Evaluate the day through the lens of this verse. Did action serve as a genuine means of yoga—did it purify, did it develop concentration, did it reduce self-centeredness? Or did action just create more agitation and attachment? If the former, you're climbing well. If the latter, examine how you're engaging—perhaps more surrender, more presence, more offering quality is needed. Also notice: is there a natural movement toward stillness emerging? Not forced, not imitated, but genuine? This would be a sign of progress toward yogārūḍha. Evening meditation can now shift toward stillness, testing whether the day's action-yoga has created a calmer ground. Let the meditation reveal your current stage honestly.

Common Questions

I've been told meditation is the highest practice. Why does Krishna say action is the means? Shouldn't I prioritize meditation?
Krishna isn't ranking action lower than meditation; he's describing a developmental sequence. Meditation may be the culmination, but trying to meditate with an unprepared mind is like trying to play concert piano before learning scales. Action—selfless, dharmic, surrendered action—is the scales. It trains attention, purifies the mind of restlessness, burns through karmic residues, and develops the subtle concentration that meditation requires. For most practitioners at most times, action is exactly what's needed.
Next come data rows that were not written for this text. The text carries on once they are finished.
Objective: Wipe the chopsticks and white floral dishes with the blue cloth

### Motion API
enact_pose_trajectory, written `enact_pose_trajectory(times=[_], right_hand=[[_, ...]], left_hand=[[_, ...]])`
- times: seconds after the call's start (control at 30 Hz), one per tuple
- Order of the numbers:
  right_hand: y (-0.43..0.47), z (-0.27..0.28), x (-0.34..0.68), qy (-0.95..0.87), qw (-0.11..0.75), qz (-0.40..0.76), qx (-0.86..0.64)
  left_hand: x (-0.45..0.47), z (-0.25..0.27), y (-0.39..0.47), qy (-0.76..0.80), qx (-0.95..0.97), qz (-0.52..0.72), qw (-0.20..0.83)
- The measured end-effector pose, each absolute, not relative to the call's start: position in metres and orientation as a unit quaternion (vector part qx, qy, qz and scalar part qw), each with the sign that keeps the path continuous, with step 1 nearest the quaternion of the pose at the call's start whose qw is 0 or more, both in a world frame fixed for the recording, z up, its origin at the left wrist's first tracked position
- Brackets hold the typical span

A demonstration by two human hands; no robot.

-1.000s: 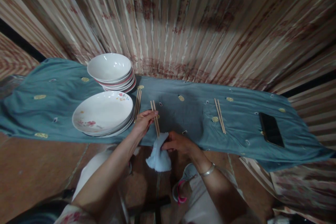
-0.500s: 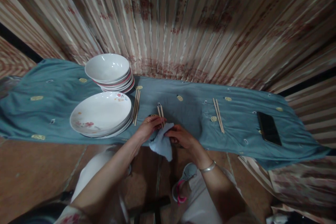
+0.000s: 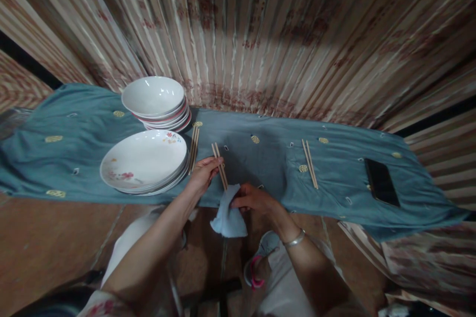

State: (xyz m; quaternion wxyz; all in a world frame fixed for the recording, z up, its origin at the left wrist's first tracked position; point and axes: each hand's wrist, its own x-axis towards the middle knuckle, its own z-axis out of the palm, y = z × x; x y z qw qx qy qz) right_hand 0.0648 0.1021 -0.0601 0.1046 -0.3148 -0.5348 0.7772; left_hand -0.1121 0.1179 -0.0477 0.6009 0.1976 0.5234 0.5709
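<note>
Between the fingers of my left hand [image 3: 205, 172] is a pair of light wooden chopsticks [image 3: 220, 168], pinched along their middle and tilted. My right hand [image 3: 255, 199] is closed on a light blue cloth [image 3: 228, 215], which hangs down past the table's front edge. The lower ends of the chopsticks meet the top of the cloth; whether it wraps round them is hidden. Left of my left hand, more chopsticks [image 3: 194, 149] lie beside a stack of white floral plates [image 3: 145, 161]. Another pair of chopsticks [image 3: 310, 163] rests on the tablecloth to the right.
A stack of white bowls [image 3: 153, 96] stands behind the plates. Towards the right end of the teal tablecloth [image 3: 260, 126] lies a black phone [image 3: 382, 182]. Pleated patterned curtains [image 3: 238, 34] hang along the table's back edge.
My left hand has moved left with the chopsticks, and more of their length now shows. The cloth in my right hand has slid down towards their lower ends.
</note>
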Motion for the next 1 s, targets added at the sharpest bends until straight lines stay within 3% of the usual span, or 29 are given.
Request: enact_pose_trajectory(times=[0.47,1.0], right_hand=[[0.113,-0.059,0.063,-0.462,0.217,0.768,-0.386],[0.111,-0.055,0.091,-0.558,0.072,0.756,-0.334]], left_hand=[[-0.094,-0.046,0.110,0.488,0.252,0.488,0.678],[-0.111,-0.046,0.119,0.508,0.168,0.563,0.629]])
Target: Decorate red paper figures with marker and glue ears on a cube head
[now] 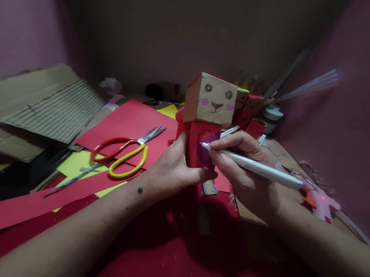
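Note:
A cardboard figure (pixel 214 100) with a box head, drawn eyes, pink cheeks and a red paper body stands before me. My left hand (pixel 175 165) grips the lower part of its red body, thumb across the front. Between the fingers of my right hand (pixel 245 167) is a white marker (pixel 264 173), its purple tip touching the body's front. A purple round patch (pixel 204 153) shows there, with an outlined area above it. Scissors (pixel 142 140) with one red and one yellow handle lie left of the figure, on red paper (pixel 128 118).
Corrugated cardboard sheets (pixel 55 112) lean at the left. A pencil (pixel 74 179) rests over yellow paper and a red strip (pixel 10 207). Clear sticks (pixel 311 85) jut out at the right, above a pale-lidded jar (pixel 273 114). A pink glue gun (pixel 323 204) lies near my right forearm.

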Action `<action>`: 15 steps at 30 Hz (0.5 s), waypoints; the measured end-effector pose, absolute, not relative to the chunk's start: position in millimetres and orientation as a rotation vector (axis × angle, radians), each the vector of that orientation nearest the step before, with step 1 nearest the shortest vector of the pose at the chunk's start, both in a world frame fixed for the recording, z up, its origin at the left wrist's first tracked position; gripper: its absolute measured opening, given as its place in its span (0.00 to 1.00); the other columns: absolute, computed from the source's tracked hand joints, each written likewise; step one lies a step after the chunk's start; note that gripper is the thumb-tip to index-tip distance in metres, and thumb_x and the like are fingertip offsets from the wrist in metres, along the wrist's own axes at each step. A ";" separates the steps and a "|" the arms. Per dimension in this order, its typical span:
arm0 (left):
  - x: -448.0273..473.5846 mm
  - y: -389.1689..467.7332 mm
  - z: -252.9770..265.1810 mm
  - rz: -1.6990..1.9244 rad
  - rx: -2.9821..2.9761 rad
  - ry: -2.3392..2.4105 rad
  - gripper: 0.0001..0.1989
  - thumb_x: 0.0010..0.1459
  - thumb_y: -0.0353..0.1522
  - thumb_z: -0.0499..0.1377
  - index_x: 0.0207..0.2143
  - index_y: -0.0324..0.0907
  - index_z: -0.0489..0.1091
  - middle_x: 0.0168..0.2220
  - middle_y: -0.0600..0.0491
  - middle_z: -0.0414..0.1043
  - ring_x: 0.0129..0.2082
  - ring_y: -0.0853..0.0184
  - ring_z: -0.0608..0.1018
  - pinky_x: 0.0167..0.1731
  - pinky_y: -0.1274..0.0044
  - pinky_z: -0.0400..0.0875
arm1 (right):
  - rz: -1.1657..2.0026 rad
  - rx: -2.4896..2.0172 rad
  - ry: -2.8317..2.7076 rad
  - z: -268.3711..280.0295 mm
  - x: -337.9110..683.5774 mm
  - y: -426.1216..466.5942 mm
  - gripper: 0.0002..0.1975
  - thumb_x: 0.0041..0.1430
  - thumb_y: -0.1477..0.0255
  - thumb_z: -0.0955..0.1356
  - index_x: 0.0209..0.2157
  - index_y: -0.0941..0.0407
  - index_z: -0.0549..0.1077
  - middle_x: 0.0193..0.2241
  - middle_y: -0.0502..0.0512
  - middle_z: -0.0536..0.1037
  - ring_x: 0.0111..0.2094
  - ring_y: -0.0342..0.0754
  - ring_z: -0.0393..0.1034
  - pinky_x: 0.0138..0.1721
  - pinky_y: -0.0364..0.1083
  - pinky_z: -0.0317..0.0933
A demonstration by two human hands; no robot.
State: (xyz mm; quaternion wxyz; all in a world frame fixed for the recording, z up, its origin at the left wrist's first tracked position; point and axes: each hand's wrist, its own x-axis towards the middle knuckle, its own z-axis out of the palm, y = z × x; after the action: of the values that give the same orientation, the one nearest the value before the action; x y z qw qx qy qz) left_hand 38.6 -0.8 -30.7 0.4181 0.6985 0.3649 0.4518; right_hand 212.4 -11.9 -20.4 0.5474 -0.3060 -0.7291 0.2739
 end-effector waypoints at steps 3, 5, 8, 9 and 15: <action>39.5 -0.9 -30.1 1.127 1.753 0.904 0.27 0.49 0.34 0.70 0.52 0.43 0.69 0.44 0.49 0.76 0.49 0.50 0.77 0.54 0.57 0.72 | 0.637 -0.711 -1.693 -18.1 209.5 -11.8 0.04 0.60 0.77 0.72 0.34 0.52 0.78 0.26 0.45 0.76 0.24 0.40 0.69 0.26 0.40 0.64; 39.9 -1.2 -29.5 1.129 1.752 0.907 0.26 0.49 0.34 0.70 0.51 0.44 0.69 0.42 0.50 0.75 0.48 0.52 0.78 0.55 0.57 0.72 | 0.637 -0.709 -1.683 -16.9 208.2 -12.1 0.05 0.60 0.77 0.72 0.34 0.52 0.78 0.25 0.46 0.76 0.24 0.40 0.69 0.26 0.40 0.64; 39.9 -1.4 -29.2 1.128 1.759 0.922 0.25 0.48 0.33 0.70 0.49 0.43 0.69 0.42 0.50 0.76 0.48 0.51 0.78 0.55 0.58 0.72 | 0.642 -0.713 -1.680 -16.9 208.3 -12.5 0.04 0.60 0.77 0.72 0.34 0.52 0.78 0.26 0.46 0.77 0.24 0.40 0.68 0.26 0.40 0.64; 39.7 -1.4 -29.4 1.128 1.759 0.927 0.25 0.48 0.33 0.70 0.49 0.43 0.69 0.43 0.50 0.76 0.49 0.51 0.77 0.55 0.58 0.72 | 0.648 -0.712 -1.680 -17.3 208.8 -12.6 0.04 0.60 0.77 0.72 0.35 0.52 0.78 0.26 0.46 0.77 0.24 0.40 0.68 0.26 0.40 0.63; 38.6 -1.8 -31.6 1.121 1.746 0.902 0.30 0.51 0.35 0.71 0.54 0.43 0.66 0.50 0.47 0.76 0.53 0.49 0.77 0.54 0.59 0.74 | 0.688 -0.754 -1.719 -19.6 212.6 -12.5 0.03 0.60 0.75 0.72 0.34 0.52 0.78 0.22 0.44 0.74 0.22 0.40 0.66 0.23 0.40 0.60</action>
State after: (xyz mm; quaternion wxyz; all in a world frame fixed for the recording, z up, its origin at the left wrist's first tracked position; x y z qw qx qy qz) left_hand 38.6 -1.8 -31.6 0.4254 0.6985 0.3609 0.4482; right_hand 212.6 -12.5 -19.6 0.5408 -0.3172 -0.7233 0.2896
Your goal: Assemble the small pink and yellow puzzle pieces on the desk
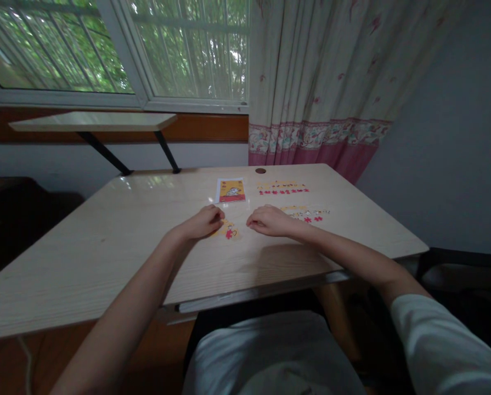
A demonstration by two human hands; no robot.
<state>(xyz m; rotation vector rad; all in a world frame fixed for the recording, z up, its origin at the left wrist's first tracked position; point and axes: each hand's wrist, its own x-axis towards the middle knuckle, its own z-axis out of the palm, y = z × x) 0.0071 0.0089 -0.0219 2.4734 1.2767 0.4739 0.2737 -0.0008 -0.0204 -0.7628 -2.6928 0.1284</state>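
Observation:
Close to the middle of the desk, my left hand [207, 221] is closed, its fingers curled down at the edge of a small cluster of yellow and red jigsaw puzzle pieces [230, 233]. Whatever its fingertips hold, if anything, is hidden. Across a short gap, my right hand [270, 221] has its thumb and fingers pinched together low over the desktop; I cannot make out anything between them. Behind the hands lies a picture card [231, 191], yellow and red with a white animal. Beyond my right hand, loose red puzzle pieces [284, 192] and yellow ones [294, 208] are laid out in rows.
The pale wooden desk [105, 241] carries a raised shelf [97, 120] on dark legs at the back left. A round dark cable hole [260, 170] sits at the rear edge. A window and a flowered curtain [311, 82] stand behind. A dark chair [467, 258] is at the right.

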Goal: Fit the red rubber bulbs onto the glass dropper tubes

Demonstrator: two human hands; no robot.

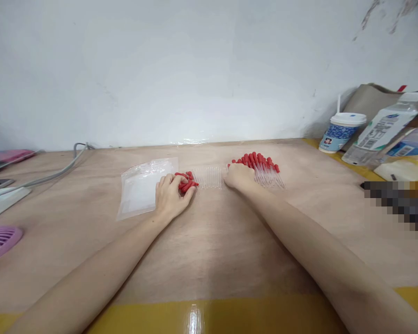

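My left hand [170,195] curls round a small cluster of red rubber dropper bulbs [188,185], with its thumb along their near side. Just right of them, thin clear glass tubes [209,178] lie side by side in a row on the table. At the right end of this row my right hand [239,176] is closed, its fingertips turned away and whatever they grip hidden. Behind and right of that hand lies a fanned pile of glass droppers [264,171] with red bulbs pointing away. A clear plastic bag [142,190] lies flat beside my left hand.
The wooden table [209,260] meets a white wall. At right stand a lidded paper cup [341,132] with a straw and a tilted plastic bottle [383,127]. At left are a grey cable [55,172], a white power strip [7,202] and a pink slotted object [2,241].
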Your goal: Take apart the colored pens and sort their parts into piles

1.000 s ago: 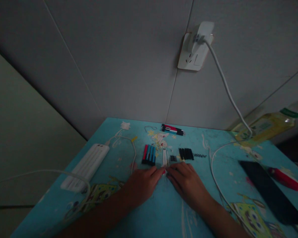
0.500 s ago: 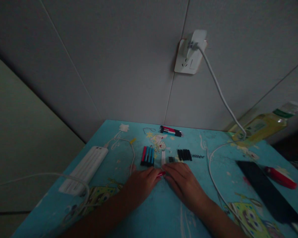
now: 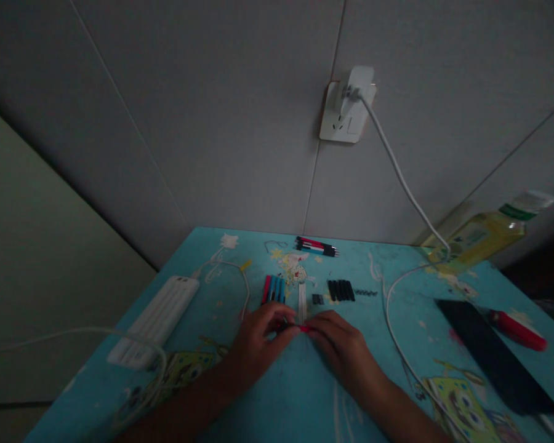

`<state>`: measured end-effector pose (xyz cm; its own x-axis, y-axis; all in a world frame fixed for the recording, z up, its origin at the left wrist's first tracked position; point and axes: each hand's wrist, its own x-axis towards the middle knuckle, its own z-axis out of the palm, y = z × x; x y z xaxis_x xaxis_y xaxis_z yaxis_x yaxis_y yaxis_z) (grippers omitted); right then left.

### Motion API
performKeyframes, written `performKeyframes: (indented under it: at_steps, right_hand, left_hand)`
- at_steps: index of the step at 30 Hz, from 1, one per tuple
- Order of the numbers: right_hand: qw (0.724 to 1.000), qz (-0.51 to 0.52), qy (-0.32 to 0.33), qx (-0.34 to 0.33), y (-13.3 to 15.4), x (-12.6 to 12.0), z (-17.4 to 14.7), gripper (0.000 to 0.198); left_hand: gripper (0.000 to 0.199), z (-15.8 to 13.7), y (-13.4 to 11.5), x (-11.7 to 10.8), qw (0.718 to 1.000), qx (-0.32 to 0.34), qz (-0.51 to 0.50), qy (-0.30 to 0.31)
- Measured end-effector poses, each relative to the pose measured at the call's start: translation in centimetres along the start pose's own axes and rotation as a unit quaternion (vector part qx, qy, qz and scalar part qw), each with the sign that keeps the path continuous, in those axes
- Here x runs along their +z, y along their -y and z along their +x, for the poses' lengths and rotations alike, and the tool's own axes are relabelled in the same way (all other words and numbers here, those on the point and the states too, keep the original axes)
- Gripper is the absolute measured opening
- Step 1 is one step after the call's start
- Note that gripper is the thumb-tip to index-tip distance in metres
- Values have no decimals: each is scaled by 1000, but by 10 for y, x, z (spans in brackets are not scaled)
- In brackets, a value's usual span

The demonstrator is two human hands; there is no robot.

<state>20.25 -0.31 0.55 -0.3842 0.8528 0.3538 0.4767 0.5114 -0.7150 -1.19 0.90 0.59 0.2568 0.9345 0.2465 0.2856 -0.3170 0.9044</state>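
A red pen barrel (image 3: 305, 329) lies sideways between my two hands, low over the table. My left hand (image 3: 261, 335) is closed on its left part, thumb in front and fingers curled behind. The fingers of my right hand (image 3: 344, 341) pinch the right end. Just beyond them lie thin white pen refills (image 3: 302, 298). Several blue and red pen barrels (image 3: 277, 288) sit side by side behind my left hand, their lower ends partly hidden by it. Beyond my right hand are small dark pieces (image 3: 318, 299), a row of black tubes (image 3: 341, 290) and tiny springs (image 3: 365, 293).
Whole pens (image 3: 317, 247) lie near the wall. A white power strip (image 3: 154, 323) is on the left. A white cable (image 3: 392, 314) runs down from the wall socket (image 3: 346, 117). On the right are a bottle of yellow liquid (image 3: 484, 240), a dark flat object (image 3: 493, 354) and a red-handled object (image 3: 517, 330).
My left hand has turned and risen slightly, its fingers now arched over the pen barrel and covering the lower ends of the barrel row. The camera view has shifted a little.
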Motion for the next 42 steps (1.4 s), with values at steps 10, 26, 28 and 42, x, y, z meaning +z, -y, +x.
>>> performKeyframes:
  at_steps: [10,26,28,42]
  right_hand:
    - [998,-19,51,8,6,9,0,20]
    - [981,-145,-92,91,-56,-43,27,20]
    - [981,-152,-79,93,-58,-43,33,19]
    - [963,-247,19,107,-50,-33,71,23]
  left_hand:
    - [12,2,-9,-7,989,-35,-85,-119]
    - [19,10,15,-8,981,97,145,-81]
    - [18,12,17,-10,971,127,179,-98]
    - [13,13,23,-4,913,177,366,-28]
Meditation becomes the primary means only when action has done its preparatory work. Don't skip steps; trust the sequence.
How do I know if I'm ārurukṣu (climbing) or yogārūḍha (established)? What are the signs?
Be honest with yourself: Can you sit in stillness for extended periods with deepening peace, or does the mind revolt? Do your meditations feel like settling into your natural state, or like fighting against turbulence? Is action still generating new attachments and agitations, or has it become a transparent offering that leaves no residue? The climber still experiences significant mental activity, attachment to outcomes, identification with doership. The established one has a settled mind that naturally gravitates toward stillness, experiences action as flowing through rather than being done by them, and finds peace their default state. Most seekers, if honest, are climbers—which is absolutely fine. It's the correct stage for the correct practice.
Does 'shama' mean the established yogi should stop all action? That seems impractical.
Shama means tranquility, not inactivity. The established yogi may still act—we see Krishna himself supremely active—but their primary practice and means of further deepening is stillness. Action for them is spontaneous response rather than effortful doing; it doesn't disturb their established peace. The shift is in what serves as the means of spiritual advancement. For the climber, action advances the journey. For the established, stillness deepens what's already attained. The yogārūḍha may perform many actions, but these emerge from stillness and return to stillness; stillness is the ground, not an occasional practice. The teaching is about internal orientation, not external activity level.